La mission des bureaux d'études consiste donc à ménager la chèvre et le chou, "en tenant compte des interactions entre Energie et Carbone". Car la recherche d'une performance très élevée en Energie (E3 ou E4) finira par dégrader la performance Carbone, par l'emploi de matériaux et systèmes supplémentaires ou surabondants. Dès lors, comme se situer par rapport au label E+C- pour des projets non reliés à des réseaux de chaleur aussi vertueux que celui de Cocoon'Ages ? "Nous étudions des projets tout bois et tout électricité. Effectivement, il y a une plus-value au niveau du carbone. Mais il est possible de faire du C2 avec d'autres matériaux que le bois si le bâtiment est bien conçu", nous révèle le chef d'agence ABM Energie Conseil. Il ajoute : "Depuis octobre 2016 et le début de l'expérimentation, nous jouons un peu au yoyo, au fur et à mesure que les fiches FDES sont renseignées dans la base Inies. Nous nous rendons compte que les fiches génériques n'étaient pas forcément défavorables.

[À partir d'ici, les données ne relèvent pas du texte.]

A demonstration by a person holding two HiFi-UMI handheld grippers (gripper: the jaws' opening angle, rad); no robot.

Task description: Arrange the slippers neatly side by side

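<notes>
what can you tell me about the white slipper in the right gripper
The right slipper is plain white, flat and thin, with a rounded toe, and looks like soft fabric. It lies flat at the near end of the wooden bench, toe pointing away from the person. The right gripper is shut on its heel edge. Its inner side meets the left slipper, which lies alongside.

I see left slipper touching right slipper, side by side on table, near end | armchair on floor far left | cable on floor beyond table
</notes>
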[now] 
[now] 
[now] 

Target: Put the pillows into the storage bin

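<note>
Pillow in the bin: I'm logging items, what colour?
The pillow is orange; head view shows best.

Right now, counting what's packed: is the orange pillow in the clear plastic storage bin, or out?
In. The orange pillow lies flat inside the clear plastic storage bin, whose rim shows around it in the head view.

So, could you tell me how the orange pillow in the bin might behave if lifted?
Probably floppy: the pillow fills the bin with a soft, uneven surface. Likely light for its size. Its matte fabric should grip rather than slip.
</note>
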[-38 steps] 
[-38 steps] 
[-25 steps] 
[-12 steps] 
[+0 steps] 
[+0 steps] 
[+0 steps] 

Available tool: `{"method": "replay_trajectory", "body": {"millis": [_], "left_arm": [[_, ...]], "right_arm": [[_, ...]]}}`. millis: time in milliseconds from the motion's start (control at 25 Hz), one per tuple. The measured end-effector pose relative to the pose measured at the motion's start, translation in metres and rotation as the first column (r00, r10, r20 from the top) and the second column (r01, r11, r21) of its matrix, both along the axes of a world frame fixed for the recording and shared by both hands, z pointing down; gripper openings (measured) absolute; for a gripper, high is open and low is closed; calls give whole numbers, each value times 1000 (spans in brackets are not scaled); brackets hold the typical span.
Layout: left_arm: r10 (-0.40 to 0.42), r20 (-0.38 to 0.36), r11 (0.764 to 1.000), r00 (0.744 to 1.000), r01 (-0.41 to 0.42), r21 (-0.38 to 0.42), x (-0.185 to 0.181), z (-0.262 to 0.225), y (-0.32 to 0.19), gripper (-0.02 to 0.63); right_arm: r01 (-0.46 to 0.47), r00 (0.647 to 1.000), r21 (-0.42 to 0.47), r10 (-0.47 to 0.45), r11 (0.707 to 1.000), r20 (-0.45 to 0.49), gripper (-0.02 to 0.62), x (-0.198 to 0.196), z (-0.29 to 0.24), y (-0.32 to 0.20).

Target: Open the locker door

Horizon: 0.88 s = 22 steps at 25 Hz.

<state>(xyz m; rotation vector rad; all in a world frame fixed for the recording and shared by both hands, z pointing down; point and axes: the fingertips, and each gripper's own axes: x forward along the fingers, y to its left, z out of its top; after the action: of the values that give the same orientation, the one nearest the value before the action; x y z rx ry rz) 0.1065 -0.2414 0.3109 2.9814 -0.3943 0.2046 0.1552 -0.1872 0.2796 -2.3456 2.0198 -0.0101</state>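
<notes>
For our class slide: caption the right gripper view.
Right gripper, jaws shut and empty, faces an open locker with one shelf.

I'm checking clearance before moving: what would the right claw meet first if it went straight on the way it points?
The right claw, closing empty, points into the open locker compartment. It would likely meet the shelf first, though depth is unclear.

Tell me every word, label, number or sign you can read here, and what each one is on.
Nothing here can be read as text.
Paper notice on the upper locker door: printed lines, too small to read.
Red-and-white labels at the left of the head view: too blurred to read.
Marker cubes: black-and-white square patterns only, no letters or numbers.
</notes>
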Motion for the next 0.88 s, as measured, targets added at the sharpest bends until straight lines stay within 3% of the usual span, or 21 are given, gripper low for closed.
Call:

Aujourd'hui, de plus en plus de fiches sont vérifiées par le CSTB et, plus on avance, plus il est difficile d'atteindre le niveau Carbone 2". Quant à la durée de vie des bâtiments, pour l'heure officiellement fixée à 50 ans, le responsable du pôle Collectif estime pour sa part qu'elle sera sûrement revue… à la baisse. D'où une évolution des parts relatives entre l'empreinte liée à la construction (qui redeviendra primordiale) et celle liée à une exploitation plus courte (qui deviendra moins prégnante). Philippe Perani conclut : "D'autant que les choses peuvent évoluer : si le réseau de chaleur change son alimentation biomasse, parce qu'un jour prochain on considérera que le bois émet trop de particules fines ou que son approvisionnement durable n'est pas assuré, tous les calculs d'ACV seront remis en cause…". Des paradoxes risquent donc de surgir à l'avenir.